Ends up looking like this:

This is sweeeeeeee And something more.

Update:

OK, the comments were so good that I realized that this may have too many "what ifs". Perhaps it would be better if the separators are forgotten. Instead if a word gets trimmed, it could be shown with three dots. Here's some examples with words trimmed to max 5 characters:

Apocalypse now! -> Apoca... now!

Apocalypse! -> Apoca...

!Example! -> !Exam...

This is sweeeeeeeeeeeeeeeet! And something more. - > This is sweee... And somet... more.

Upvotes: 6

Views: 1178

Answers (9)

Tim Schmelter
Tim Schmelter

Reputation: 460208

This is more efficient than a regex or Linq approach.

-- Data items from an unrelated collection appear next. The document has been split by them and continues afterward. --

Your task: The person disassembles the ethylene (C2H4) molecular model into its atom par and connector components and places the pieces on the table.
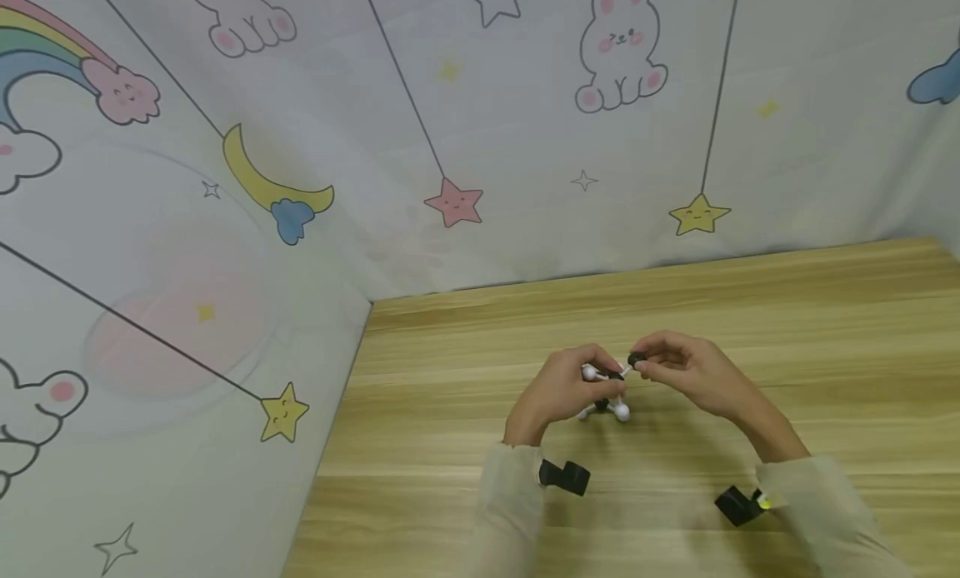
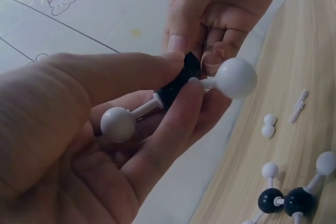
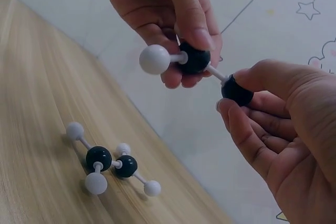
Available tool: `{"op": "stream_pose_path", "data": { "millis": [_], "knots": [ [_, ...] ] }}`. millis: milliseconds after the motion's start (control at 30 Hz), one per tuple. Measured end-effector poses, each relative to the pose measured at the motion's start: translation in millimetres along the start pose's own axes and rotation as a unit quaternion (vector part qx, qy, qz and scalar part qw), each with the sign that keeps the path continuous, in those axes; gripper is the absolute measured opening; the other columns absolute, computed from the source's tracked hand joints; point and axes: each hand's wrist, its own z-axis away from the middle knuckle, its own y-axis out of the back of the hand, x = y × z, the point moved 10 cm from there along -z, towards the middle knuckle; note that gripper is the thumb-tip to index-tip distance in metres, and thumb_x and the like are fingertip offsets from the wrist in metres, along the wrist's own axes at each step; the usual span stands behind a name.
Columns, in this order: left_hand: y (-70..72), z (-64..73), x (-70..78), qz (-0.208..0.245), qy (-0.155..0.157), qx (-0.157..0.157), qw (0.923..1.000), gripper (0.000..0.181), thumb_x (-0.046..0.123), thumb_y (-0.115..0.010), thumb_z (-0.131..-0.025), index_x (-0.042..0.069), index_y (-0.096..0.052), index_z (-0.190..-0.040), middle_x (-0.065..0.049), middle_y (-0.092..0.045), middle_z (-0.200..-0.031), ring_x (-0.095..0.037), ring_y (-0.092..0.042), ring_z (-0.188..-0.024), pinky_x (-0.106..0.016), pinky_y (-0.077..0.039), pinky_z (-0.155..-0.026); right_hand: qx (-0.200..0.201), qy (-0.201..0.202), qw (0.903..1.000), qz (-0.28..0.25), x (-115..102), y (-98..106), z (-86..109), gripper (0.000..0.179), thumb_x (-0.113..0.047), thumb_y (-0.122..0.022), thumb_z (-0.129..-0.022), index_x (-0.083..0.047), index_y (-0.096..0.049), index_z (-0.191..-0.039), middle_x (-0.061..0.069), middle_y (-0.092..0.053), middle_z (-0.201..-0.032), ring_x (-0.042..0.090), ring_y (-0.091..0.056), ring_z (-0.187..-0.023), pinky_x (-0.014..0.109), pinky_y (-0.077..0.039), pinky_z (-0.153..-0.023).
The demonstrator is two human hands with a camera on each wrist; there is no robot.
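Both hands hold a ball-and-stick molecular model above the table. My left hand (image 1: 562, 384) pinches a black ball (image 3: 194, 59) between thumb and fingers. Two white balls (image 2: 118, 124) stick out from that black ball on short white rods. Between thumb and fingertips, my right hand (image 1: 693, 374) grips a second black ball (image 3: 237, 92). A white connector rod (image 3: 216, 73) spans the two black balls. Below the hands, another model (image 3: 98, 158) of two joined black balls with several white balls lies on the table, partly hidden by the left hand in the head view.
On the wooden table (image 1: 450, 445), two loose white balls (image 2: 269, 124) lie beside some white connector rods (image 2: 299, 107) in the left wrist view. A cloth printed with rabbits and stars (image 1: 510, 145) hangs behind the table and along its left side.
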Motion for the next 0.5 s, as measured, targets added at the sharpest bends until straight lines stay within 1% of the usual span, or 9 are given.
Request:
{"op": "stream_pose_path", "data": {
  "millis": [100,267,433,500],
  "knots": [
    [0.1,-1.0,0.6,-0.013,-0.001,-0.002,0.9999,0.012,0.025,-0.070,-0.088,0.018,-0.067,-0.098,0.006,-0.069,-0.100,0.000,-0.061,-0.078,-0.019,-0.049,-0.072,0.001,0.004,1.0000,-0.007,0.4,-0.1,-0.7,0.027,-0.018,-0.059,-0.096,-0.002,-0.059,-0.117,0.013,-0.065,-0.106,0.005,-0.065,-0.089,0.024,-0.054,-0.077],
    [0.1,-2.1,2.4,-0.028,-0.003,-0.005,0.9996,0.012,0.026,-0.070,-0.089,0.018,-0.068,-0.098,0.007,-0.069,-0.097,0.000,-0.060,-0.077,-0.019,-0.048,-0.071,0.002,0.006,0.9998,-0.018,0.8,0.2,-1.1,0.025,-0.016,-0.059,-0.096,-0.001,-0.060,-0.116,0.014,-0.065,-0.104,0.008,-0.066,-0.088,0.029,-0.055,-0.077],
    [0.0,-2.1,3.8,-0.033,-0.004,-0.007,0.9994,0.012,0.025,-0.069,-0.089,0.017,-0.068,-0.098,0.006,-0.069,-0.097,0.000,-0.060,-0.078,-0.019,-0.049,-0.072,0.003,0.005,0.9996,-0.027,3.5,-0.3,-1.5,0.024,-0.015,-0.059,-0.096,-0.001,-0.060,-0.115,0.014,-0.065,-0.104,0.013,-0.067,-0.089,0.031,-0.055,-0.077],
    [-0.2,-2.4,3.2,-0.032,-0.001,-0.007,0.9995,0.012,0.025,-0.069,-0.089,0.017,-0.067,-0.098,0.006,-0.069,-0.097,0.000,-0.061,-0.077,-0.019,-0.049,-0.072,0.004,0.003,0.9996,-0.027,4.7,-0.4,-1.5,0.024,-0.016,-0.058,-0.096,-0.001,-0.060,-0.115,0.014,-0.065,-0.104,0.012,-0.067,-0.088,0.031,-0.056,-0.077]
  ]
}}
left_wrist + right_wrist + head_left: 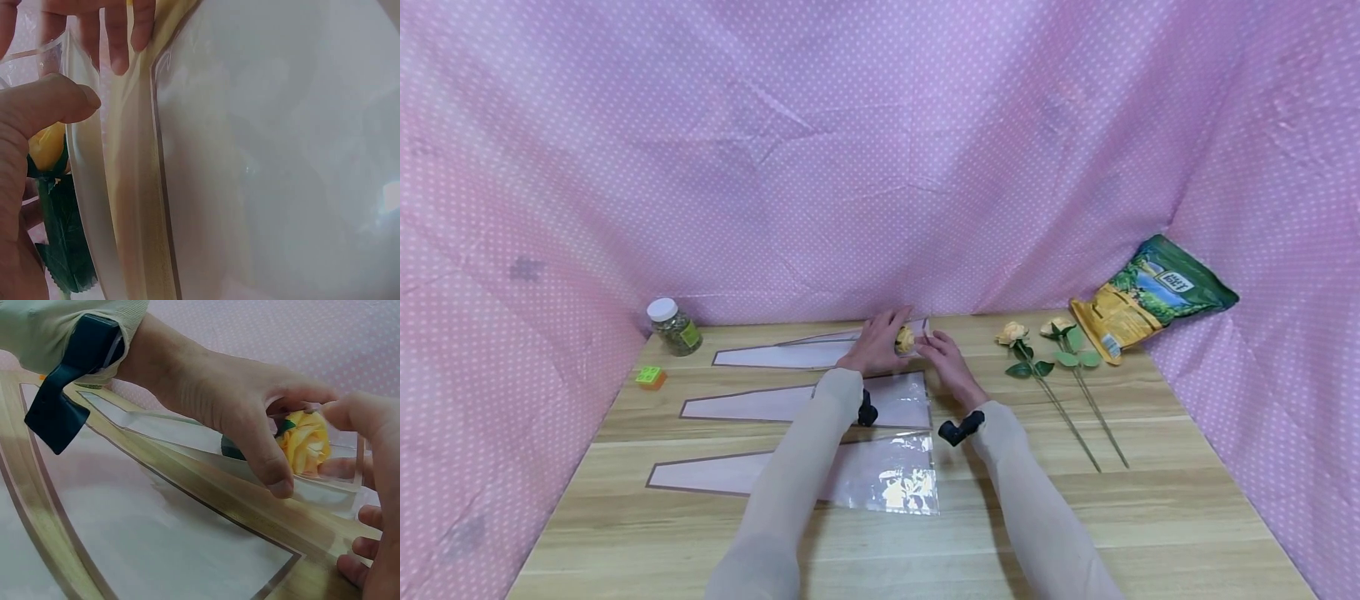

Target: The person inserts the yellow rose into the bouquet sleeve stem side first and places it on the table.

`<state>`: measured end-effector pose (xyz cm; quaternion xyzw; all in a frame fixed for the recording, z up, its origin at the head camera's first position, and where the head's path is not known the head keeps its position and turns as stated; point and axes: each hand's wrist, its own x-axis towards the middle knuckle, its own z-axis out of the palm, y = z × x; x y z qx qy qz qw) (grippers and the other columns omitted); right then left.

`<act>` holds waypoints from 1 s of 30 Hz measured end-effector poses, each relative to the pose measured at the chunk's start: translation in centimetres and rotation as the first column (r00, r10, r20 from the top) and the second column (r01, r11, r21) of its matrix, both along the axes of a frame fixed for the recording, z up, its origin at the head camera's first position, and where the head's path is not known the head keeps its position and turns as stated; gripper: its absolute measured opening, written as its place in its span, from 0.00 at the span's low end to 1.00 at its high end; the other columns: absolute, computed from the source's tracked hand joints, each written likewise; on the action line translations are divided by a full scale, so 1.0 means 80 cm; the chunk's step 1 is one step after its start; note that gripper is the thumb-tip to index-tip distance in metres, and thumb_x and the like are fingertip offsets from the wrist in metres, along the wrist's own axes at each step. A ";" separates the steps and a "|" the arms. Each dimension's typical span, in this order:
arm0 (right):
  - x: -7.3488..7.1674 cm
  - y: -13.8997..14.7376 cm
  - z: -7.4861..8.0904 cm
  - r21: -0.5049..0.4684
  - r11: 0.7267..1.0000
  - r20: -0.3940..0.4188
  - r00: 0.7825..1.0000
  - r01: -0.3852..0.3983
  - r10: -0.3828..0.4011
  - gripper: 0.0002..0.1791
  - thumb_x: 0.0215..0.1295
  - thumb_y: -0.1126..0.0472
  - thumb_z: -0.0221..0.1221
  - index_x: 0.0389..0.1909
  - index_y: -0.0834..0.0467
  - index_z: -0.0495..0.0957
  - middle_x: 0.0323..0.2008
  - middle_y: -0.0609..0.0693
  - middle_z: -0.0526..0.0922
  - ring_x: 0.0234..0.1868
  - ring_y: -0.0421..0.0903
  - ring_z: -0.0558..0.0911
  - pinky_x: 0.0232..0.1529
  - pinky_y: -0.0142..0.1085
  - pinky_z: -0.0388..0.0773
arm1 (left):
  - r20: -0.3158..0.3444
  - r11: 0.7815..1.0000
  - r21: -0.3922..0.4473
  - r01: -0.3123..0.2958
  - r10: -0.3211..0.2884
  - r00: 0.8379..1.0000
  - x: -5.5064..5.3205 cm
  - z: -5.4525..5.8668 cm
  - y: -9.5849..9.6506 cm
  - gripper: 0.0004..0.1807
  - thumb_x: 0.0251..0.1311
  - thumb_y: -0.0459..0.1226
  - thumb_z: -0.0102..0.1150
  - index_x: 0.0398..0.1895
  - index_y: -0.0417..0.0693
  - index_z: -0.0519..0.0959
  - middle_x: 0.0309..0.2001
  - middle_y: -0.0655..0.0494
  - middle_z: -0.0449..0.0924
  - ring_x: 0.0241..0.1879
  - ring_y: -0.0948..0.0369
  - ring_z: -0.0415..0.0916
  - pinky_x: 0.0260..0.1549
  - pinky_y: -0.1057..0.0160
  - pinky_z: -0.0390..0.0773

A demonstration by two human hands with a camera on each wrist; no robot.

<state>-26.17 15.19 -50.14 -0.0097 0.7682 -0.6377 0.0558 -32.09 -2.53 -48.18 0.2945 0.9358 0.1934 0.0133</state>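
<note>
A yellow rose (pixel 306 442) lies inside a clear flower sleeve (pixel 760 357) with a brown border, farthest back on the table. My left hand (pixel 877 342) holds this sleeve around the bloom, its thumb on the near side. In the left wrist view, a dark green leaf (pixel 67 234) shows below the flower. At the sleeve's wide end, my right hand (pixel 950 364) grips the film's edge beside the bloom. The left hand (pixel 231 400) hides part of the stem in the right wrist view.
Two more sleeves, a middle one (pixel 737 406) and a front one (pixel 715 473), lie nearer. Two pale roses, one left (pixel 1012 332) and one right (pixel 1056 327), lie right, by a green-yellow bag (pixel 1150 287). A jar (pixel 674 327) and toy blocks (pixel 651 377) stand left.
</note>
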 end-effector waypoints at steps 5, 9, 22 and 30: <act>-0.002 0.002 0.000 0.021 0.999 0.013 1.000 -0.024 0.024 0.27 0.71 0.52 0.56 0.66 0.62 0.72 0.79 0.60 0.51 0.82 0.56 0.42 0.80 0.56 0.37 | -0.008 1.000 -0.012 -0.009 0.009 1.000 0.000 0.000 0.001 0.54 0.54 0.49 0.71 0.80 0.57 0.49 0.71 0.47 0.65 0.70 0.49 0.63 0.73 0.46 0.59; -0.006 0.002 0.000 0.032 0.998 0.028 0.999 -0.047 0.046 0.28 0.69 0.52 0.59 0.66 0.61 0.73 0.80 0.59 0.51 0.82 0.56 0.41 0.80 0.56 0.36 | -0.013 1.000 -0.017 -0.009 0.009 1.000 0.000 0.001 0.002 0.52 0.56 0.49 0.70 0.80 0.56 0.49 0.70 0.46 0.65 0.69 0.49 0.64 0.71 0.45 0.61; -0.004 0.014 -0.003 0.006 0.996 0.054 0.994 -0.091 0.090 0.35 0.68 0.56 0.60 0.73 0.61 0.62 0.79 0.62 0.52 0.80 0.63 0.49 0.78 0.59 0.43 | -0.015 0.999 -0.035 -0.032 0.032 0.999 -0.003 -0.002 0.003 0.56 0.54 0.57 0.70 0.80 0.54 0.49 0.75 0.46 0.61 0.74 0.47 0.60 0.73 0.38 0.56; 0.017 0.029 -0.010 -0.133 0.991 0.077 0.997 0.021 -0.011 0.41 0.69 0.56 0.60 0.77 0.61 0.51 0.76 0.65 0.55 0.78 0.61 0.56 0.79 0.54 0.50 | -0.026 0.996 -0.072 -0.057 0.056 0.998 -0.007 -0.006 0.005 0.53 0.56 0.50 0.71 0.80 0.56 0.50 0.75 0.48 0.61 0.75 0.47 0.59 0.73 0.38 0.56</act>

However, it does not split by words or add .... White-spaces (incl. line-breaks or tab-characters) should also be shortened imho.

public static string TrimLongWords(string original, int maxCount)
{
    if (null == original || original.Length <= maxCount) return original;

    StringBuilder builder = new StringBuilder(original.Length);
    int occurence = 0;

    for (int i = 0; i < original.Length; i++)
    {
        Char current = original[i];
        if (current == original.ElementAtOrDefault(i-1))
            occurence++;
        else
            occurence = 1;
        if (occurence <= maxCount)
            builder.Append(current);
    }
    return builder.ToString();
}

Upvotes: 2

Breealzibub
Breealzibub

Reputation: 8095

A more practical approach might be as @Curt suggested in the comments.

I can't immediately think of any english words which contain 3 identical letters in a row. Rather than simply cutting off a word after 6 characters, you might try this approach: whenever you encounter the same character twice in a row, remove any additional consecutive occurrences of it. Thus "sweeeeeet" becomes "sweet" and "tooooooo" becomes "too."

This would have the additional side-effect of limiting the number of identical punctuation or white space to 2, in case someone was overly zealous with those!!!!!!!!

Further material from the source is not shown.